A summery festive season is very special and deserves to be celebrated in style! Introducing our salmon, feta and courgette galette – wrapped in crispy, golden layers of filo pastry and filled with deliciously creamy feta and tender salmon, it’s like a gift for your taste buds.
1 packet
Cow's Milk Feta
(Contains: Milk; May be present: Cashew, Pine nut)
1 packet
Filo Pastry
(Contains: Gluten, Wheat; )
1 packet
Shredded Cheddar Cheese
(Contains: Milk; )
1 packet
Slivered Almonds
(Contains: Almond; )
280 g
Salmon
(Contains: Fish; )
1
Orange
1 packet
Parsley
1 packet
Mixed Salad Leaves
1 packet
Dijon Mustard
1 packet
Potato
2
Garlic
1
Courgette
1
Lemon
1 drizzle
olive oil
2 tbs
milk
(Contains: Milk; )
1 piece
egg
(Contains: Eggs; )
30 g
butter
(Contains: Milk; )

• Preheat oven to 240°C/220°C fan-forced.
Boil the kettle.
• Half-fill a medium saucepan with boiling water,
then add a generous pinch of salt.
• Peel potato and cut into large chunks.
• Peel garlic cloves.
• Cook potato and garlic in the boiling water over
high heat until easily pierced with a fork,
12-15 minutes. Drain, return to the pan and
mash until smooth.

• Meanwhile, using a vegetable peeler, peel
courgette into ribbons, stopping when you
reach the seeds in the centre.
• Heat a large frying pan over medium-high heat.
Toast slivered almonds, tossing, until toasted,
3-5 minutes. Transfer to a small bowl and
set aside.
• Return the frying pan to high heat with a drizzle
of olive oil. Cook courgette, tossing, until
tender, 2-3 minutes. Transfer to a plate and
season with salt and pepper. Set aside.

• Pat salmon dry with paper towel and season
both sides.
• Return the frying pan to medium-high heat with
a drizzle of olive oil.
• When oil is hot, cook salmon, skin-side down,
until just browned, 1-2 minutes. Set aside.
TIP: Patting the skin dry helps it crisp up in the pan!

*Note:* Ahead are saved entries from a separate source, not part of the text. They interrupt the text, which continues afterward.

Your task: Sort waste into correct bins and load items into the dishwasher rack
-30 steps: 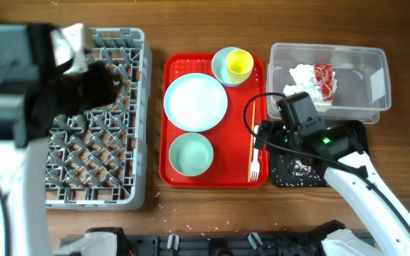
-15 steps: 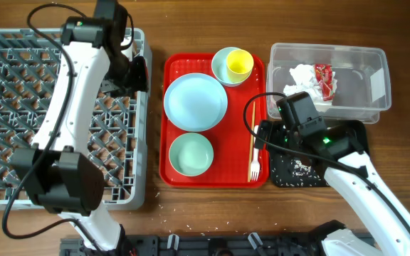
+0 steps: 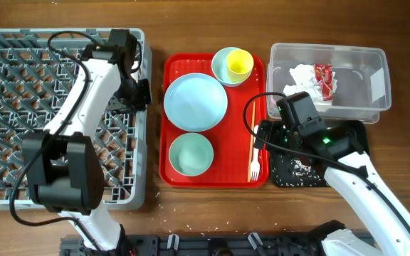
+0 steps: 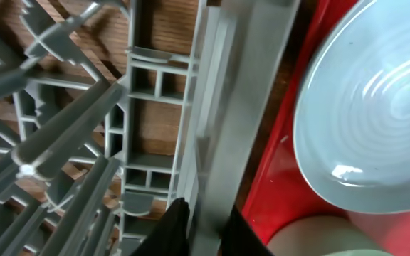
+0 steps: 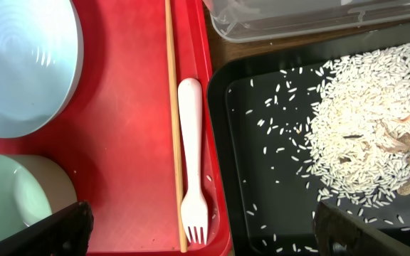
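My left gripper is at the right wall of the grey dishwasher rack; in the left wrist view its black fingers straddle and pinch that wall. My right gripper is wide open and empty above the white fork and chopsticks. The red tray holds the blue plate, a mint bowl, and a second bowl with the yellow cup in it. The clear tub holds tissue and the red wrapper. The black tray holds rice.
The rack's upright pegs stand close to my left fingers. The red tray's rim and the plate lie just right of the rack wall. A few rice grains lie on the wood by the front edge.
My left arm has swung from over the rack's left side to its right wall, and its fingers now straddle that wall. The right arm has not moved.
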Controlling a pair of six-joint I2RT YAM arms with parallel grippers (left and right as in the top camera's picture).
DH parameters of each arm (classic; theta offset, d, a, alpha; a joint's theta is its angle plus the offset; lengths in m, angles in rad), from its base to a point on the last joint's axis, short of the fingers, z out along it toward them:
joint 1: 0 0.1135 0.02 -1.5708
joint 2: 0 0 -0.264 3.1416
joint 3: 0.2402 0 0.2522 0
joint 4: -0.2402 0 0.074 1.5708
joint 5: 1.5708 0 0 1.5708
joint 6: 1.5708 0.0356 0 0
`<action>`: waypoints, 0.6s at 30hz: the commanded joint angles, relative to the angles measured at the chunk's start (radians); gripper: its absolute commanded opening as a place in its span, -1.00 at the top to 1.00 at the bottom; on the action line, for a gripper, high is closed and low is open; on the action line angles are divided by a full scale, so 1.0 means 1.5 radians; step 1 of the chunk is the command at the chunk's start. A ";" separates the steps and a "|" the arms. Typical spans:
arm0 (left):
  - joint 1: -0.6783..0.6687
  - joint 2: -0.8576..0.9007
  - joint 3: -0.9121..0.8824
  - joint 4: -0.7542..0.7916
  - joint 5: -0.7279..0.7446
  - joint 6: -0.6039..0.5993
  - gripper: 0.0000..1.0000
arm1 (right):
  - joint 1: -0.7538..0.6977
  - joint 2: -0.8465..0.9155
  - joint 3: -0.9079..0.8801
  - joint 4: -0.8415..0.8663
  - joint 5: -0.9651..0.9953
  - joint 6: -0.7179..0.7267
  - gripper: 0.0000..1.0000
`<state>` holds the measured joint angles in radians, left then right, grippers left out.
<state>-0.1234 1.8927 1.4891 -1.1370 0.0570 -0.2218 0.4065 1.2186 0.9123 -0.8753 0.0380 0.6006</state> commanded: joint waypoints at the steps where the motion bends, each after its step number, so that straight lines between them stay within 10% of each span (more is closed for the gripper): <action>1: -0.003 0.003 -0.021 0.010 -0.002 0.001 0.79 | -0.003 0.002 0.008 0.001 0.008 0.003 -0.99; 18: -0.065 0.003 -0.022 0.091 -0.013 0.203 0.92 | -0.003 0.002 0.008 0.001 0.008 0.003 -0.99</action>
<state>-0.1432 1.8885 1.4780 -1.0306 0.0090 -0.1078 0.4068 1.2186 0.9123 -0.8753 0.0380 0.6006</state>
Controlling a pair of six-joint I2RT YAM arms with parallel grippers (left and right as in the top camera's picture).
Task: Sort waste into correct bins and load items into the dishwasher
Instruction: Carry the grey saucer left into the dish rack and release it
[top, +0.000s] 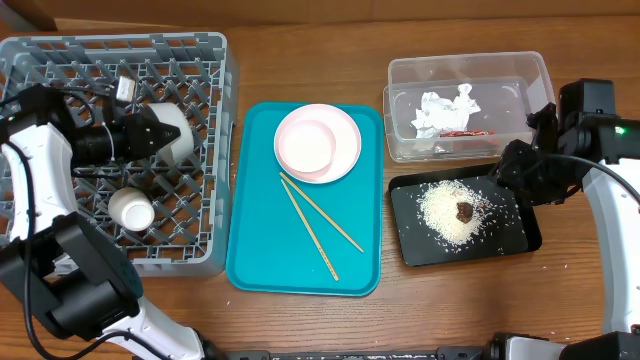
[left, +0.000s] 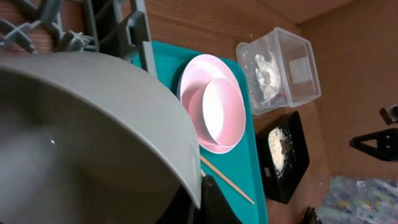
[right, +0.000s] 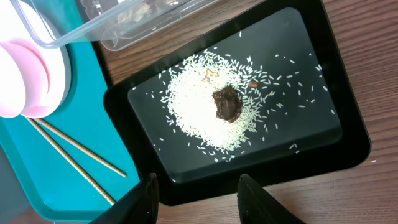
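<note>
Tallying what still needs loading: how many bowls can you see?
2. One bowl is held by the left gripper over the dish rack; the other bowl sits on the plate on the teal tray. A stacked one could be hidden.

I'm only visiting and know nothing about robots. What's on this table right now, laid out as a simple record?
Dish rack: white cup, plus a bowl held by the left gripper
Teal tray: plate with a second bowl on it; two chopsticks beside them
Clear tub: napkin, red-and-white wrapper
Black tray: rice, brown lump
Right gripper: open, empty, at the black tray's edge
</note>
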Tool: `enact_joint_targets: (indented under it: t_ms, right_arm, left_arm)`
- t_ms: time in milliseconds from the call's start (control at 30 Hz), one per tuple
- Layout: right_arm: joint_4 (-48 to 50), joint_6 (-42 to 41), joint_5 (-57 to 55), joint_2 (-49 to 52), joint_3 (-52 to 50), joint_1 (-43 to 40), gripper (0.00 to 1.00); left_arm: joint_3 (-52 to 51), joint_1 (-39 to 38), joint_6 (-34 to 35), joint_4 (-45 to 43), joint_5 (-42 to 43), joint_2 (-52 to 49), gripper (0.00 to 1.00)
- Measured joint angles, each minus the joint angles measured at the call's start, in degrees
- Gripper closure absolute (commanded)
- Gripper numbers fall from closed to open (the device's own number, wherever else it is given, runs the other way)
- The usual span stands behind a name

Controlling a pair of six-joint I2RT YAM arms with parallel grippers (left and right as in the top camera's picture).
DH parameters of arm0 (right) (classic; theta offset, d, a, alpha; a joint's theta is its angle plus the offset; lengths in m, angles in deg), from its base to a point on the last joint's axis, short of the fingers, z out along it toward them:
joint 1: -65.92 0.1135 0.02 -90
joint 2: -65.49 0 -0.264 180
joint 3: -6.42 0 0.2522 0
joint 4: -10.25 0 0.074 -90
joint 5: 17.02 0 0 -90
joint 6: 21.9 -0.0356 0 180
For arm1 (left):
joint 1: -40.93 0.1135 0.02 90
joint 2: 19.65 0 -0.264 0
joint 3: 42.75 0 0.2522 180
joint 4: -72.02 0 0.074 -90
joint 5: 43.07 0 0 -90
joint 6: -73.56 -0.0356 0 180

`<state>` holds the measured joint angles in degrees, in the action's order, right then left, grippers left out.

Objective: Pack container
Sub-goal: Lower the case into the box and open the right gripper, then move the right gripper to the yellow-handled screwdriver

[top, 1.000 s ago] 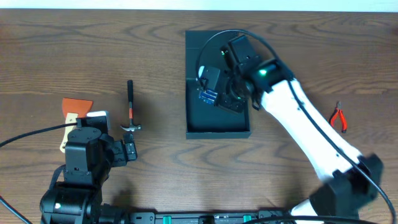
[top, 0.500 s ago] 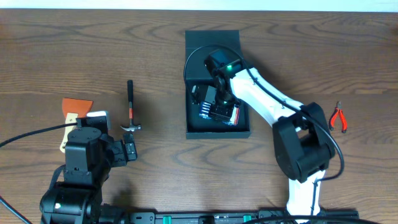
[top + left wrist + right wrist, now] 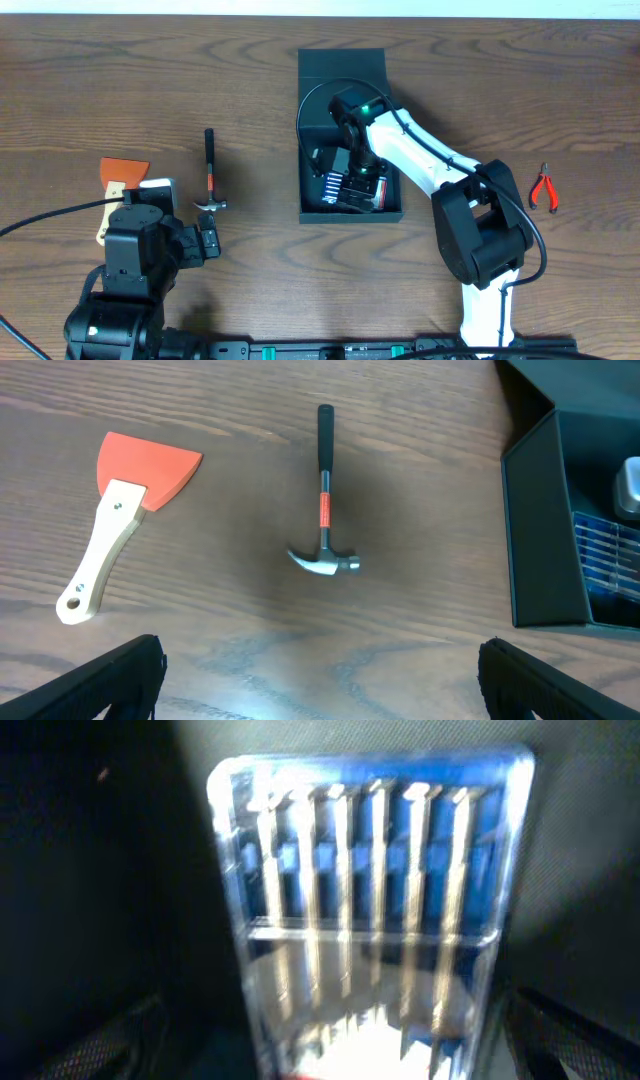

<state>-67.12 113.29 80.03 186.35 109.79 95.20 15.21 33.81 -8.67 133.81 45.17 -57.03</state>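
On the wooden table (image 3: 120,80), the dark green container (image 3: 342,62) sits far-centre, flap open. The right gripper (image 3: 335,1040) reaches inside it, jaws apart over a blue bit case (image 3: 370,900); the left gripper (image 3: 320,680), jaws wide, overlooks a hammer (image 3: 322,500).

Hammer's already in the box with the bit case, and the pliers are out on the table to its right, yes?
No. The hammer lies on the table left of the container, near the orange scraper; the overhead view shows it. The bit case is inside, and the pliers are on the table to the right.
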Motion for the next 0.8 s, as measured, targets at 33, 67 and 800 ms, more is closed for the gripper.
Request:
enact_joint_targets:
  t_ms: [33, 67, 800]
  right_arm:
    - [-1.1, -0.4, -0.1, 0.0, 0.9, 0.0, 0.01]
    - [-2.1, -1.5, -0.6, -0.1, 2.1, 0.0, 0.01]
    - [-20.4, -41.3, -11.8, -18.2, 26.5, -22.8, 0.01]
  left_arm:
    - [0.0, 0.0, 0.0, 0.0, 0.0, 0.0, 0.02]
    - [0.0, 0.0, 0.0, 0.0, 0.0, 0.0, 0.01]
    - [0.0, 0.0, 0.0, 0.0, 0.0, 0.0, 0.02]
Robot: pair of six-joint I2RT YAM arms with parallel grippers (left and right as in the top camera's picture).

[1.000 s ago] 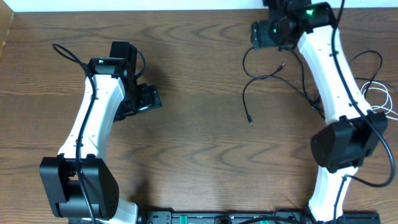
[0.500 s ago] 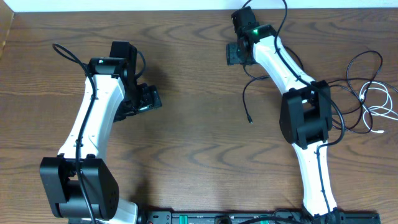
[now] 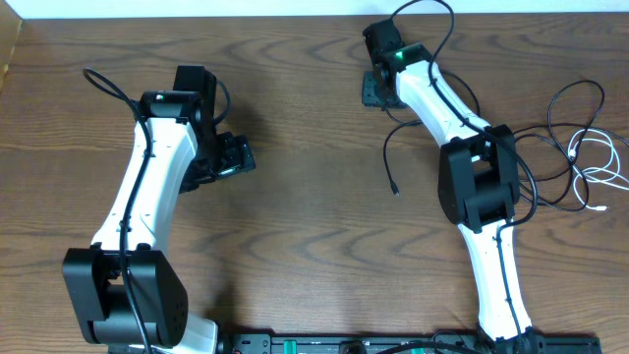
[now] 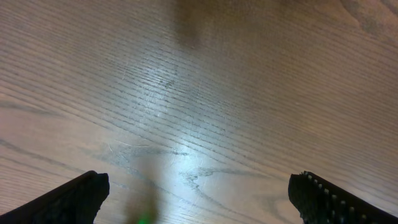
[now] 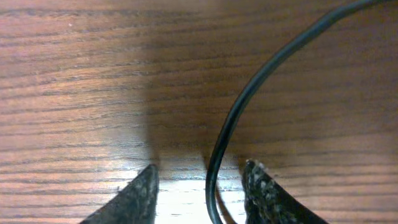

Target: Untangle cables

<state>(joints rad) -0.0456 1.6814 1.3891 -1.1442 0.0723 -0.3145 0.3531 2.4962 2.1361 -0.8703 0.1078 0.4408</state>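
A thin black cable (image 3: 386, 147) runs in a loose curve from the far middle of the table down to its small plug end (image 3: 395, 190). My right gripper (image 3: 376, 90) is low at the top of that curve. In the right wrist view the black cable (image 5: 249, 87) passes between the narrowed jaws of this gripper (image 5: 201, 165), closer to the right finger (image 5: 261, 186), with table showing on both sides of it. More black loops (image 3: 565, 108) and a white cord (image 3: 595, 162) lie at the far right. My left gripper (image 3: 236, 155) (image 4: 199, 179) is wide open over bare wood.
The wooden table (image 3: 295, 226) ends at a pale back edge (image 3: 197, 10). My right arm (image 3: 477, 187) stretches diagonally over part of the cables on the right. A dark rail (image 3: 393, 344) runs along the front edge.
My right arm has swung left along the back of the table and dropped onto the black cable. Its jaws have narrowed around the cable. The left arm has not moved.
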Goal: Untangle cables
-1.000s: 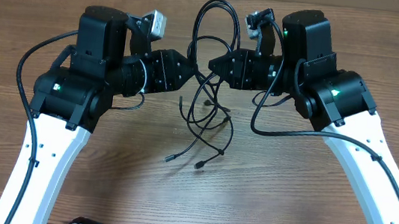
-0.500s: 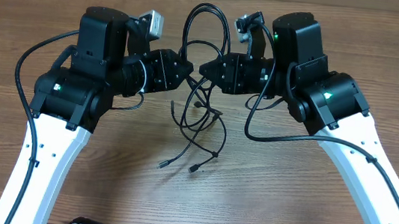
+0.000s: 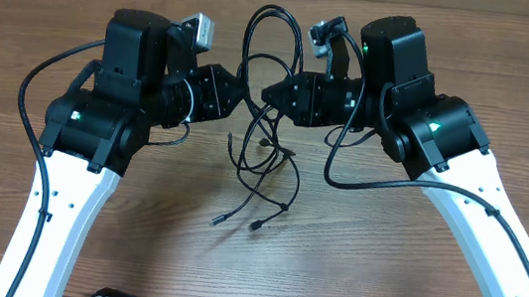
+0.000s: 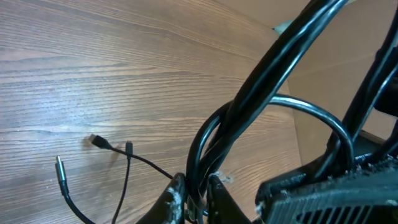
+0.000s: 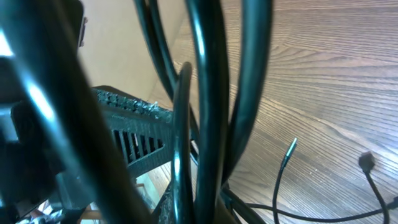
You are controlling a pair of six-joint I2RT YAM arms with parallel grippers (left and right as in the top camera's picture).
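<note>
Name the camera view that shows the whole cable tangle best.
Overhead. It alone shows the cables whole: the loop at the top, the tangle between the two arms, and the plug ends lower down. The left wrist view gives only close-up strands and a few loose ends. The right wrist view gives blurred strands filling the frame, plus two ends.

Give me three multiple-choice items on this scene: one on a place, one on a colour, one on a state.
1. Where is the tangle of the cables held up?
A. between the left gripper and the right gripper
B. on a wall hook
C. over a box's edge

2. What colour are the cables?
A. white
B. black
C. red

3. How is the right gripper?
A. wide open and empty
B. shut on the cables
C. holding a cup

Answers: 1 A, the loops spread from where both grippers meet. 2 B, every strand is black. 3 B, its wrist view shows strands running through closed jaws.
</note>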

• Add shredded Cheddar cheese, Dijon mustard,
the milk and egg to the potato, then mash until
smooth. Season with pepper.
• In a small microwave-safe bowl, place the butter
and microwave in 10 second bursts until melted.
• Evenly stack 5 sheets of filo pastry (two separate
stacks for 4 people), brushing with the melted
butter between each layer, then place on a lined
oven tray.

• Spread potato mixture evenly into centre of the
pastry, leaving a 4cm border around the edge.
• Top with salmon (skin-side down) and arrange
courgette on top of potato mixture. Crumble
cow’s milk feta (see ingredients) over the top.
Season to taste.
• Carefully fold pastry edges over filling, leaving
the centre exposed. Drizzle with olive oil.
• Bake galette until golden, 15-20 minutes.
• Meanwhile, peel and thinly slice orange into
wedges. Slice lemon into wedges.

• In a medium bowl, combine orange, mixed
salad leaves, a squeeze of lemon juice and a
drizzle of olive oil. Season to taste.
• Halve salmon, feta and courgette filo galette.
• Divide galette and orange salad between plates.
• Tear parsley over galette.
• Garnish salad with almonds.
• Serve with any remaining lemon wedges. Enjoy!